═════ Input data ═════

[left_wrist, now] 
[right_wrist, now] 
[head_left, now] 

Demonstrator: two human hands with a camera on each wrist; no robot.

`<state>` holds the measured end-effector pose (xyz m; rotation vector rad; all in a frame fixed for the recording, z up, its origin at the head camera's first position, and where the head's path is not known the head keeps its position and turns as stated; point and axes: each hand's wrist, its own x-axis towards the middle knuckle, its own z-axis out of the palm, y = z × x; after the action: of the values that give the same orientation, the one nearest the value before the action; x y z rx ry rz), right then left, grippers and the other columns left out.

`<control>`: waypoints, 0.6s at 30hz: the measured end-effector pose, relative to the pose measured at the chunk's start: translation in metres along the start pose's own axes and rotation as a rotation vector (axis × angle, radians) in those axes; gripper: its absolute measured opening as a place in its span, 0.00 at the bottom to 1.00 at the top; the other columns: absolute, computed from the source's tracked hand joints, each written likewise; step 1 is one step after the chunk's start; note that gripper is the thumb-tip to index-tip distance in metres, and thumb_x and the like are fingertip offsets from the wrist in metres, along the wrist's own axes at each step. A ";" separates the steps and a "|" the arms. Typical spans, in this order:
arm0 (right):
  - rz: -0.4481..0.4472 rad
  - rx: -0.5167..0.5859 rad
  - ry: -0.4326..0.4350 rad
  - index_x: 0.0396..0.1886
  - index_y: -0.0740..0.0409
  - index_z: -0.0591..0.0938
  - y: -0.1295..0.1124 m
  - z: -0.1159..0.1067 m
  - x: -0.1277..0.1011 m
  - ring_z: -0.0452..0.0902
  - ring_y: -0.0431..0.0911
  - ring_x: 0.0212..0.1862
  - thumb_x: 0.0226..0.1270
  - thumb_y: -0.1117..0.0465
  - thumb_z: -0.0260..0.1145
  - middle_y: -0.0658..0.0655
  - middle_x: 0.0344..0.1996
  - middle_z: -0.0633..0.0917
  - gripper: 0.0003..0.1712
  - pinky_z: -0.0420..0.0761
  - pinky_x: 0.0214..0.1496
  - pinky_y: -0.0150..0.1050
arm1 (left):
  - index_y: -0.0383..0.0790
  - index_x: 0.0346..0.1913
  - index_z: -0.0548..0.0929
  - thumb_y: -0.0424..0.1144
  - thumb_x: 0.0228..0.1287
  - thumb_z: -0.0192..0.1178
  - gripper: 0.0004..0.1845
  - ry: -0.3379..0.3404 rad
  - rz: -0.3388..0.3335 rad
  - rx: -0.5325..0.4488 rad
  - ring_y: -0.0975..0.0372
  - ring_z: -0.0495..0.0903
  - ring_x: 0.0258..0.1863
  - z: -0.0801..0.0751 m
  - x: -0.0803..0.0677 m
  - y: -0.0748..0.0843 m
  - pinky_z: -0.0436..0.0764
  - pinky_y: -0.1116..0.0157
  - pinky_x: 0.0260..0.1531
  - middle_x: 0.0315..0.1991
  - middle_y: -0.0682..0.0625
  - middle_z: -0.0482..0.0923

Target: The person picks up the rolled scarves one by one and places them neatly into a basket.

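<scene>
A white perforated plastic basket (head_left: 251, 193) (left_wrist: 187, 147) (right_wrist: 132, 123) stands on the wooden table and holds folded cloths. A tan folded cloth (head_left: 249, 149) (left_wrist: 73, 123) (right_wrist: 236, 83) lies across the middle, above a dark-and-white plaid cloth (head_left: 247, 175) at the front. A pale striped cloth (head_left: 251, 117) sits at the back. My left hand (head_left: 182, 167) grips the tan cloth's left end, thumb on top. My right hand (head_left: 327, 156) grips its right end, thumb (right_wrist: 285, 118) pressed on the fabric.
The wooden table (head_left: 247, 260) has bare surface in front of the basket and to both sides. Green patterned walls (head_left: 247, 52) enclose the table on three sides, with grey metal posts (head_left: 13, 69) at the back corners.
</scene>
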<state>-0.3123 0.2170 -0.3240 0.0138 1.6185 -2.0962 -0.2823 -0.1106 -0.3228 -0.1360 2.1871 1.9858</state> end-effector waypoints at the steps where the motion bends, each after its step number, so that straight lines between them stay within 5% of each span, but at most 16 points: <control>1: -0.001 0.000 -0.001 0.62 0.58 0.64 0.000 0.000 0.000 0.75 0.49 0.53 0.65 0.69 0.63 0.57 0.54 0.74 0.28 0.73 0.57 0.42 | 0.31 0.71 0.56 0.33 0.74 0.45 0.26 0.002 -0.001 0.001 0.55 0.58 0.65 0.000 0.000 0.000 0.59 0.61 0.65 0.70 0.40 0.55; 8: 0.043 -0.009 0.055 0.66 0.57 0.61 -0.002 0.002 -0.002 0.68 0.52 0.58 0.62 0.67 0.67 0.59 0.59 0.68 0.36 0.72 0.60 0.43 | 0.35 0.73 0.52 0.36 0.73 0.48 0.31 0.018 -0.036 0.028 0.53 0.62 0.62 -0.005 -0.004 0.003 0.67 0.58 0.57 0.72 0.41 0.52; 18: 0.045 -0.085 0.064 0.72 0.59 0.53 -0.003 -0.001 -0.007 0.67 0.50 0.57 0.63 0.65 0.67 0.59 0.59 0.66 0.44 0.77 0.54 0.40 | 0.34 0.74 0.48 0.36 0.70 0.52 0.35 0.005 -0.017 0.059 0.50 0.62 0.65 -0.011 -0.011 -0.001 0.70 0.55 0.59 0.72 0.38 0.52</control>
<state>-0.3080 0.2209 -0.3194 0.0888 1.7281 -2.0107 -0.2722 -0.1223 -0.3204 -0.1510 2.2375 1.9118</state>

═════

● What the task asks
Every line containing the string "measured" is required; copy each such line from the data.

● Result below
`<state>` holds the measured end-effector pose (xyz m; rotation vector rad; all in a frame fixed for the recording, z up, its origin at the head camera's first position, and where the head's path is not known the head keeps its position and turns as stated; point and axes: each hand's wrist, its own x-axis towards the middle knuckle, its own z-axis out of the palm, y = z × x; after the action: of the values that give the same orientation, the one nearest the value before the action; x y z rx ry rz), right then left, grippers and the other columns left out.
`<control>`: waypoints, 0.6s at 30hz: the measured end-effector pose, relative to the pose measured at the chunk's start: translation in metres along the start pose's own axes and rotation as a rotation vector (axis × angle, radians) in those axes; gripper: its absolute measured opening as a place in its span, 0.00 at the bottom to 1.00 at the top; the other columns: absolute, computed from the source's tracked hand joints, each written likewise; step 1 is one step after the chunk's start; note that gripper is the thumb-tip to index-tip distance in metres, and thumb_x and the like are fingertip offsets from the wrist in metres, along the wrist's own axes at each step. A ";" separates the steps and a "|" the arms. Typical spans, in this order:

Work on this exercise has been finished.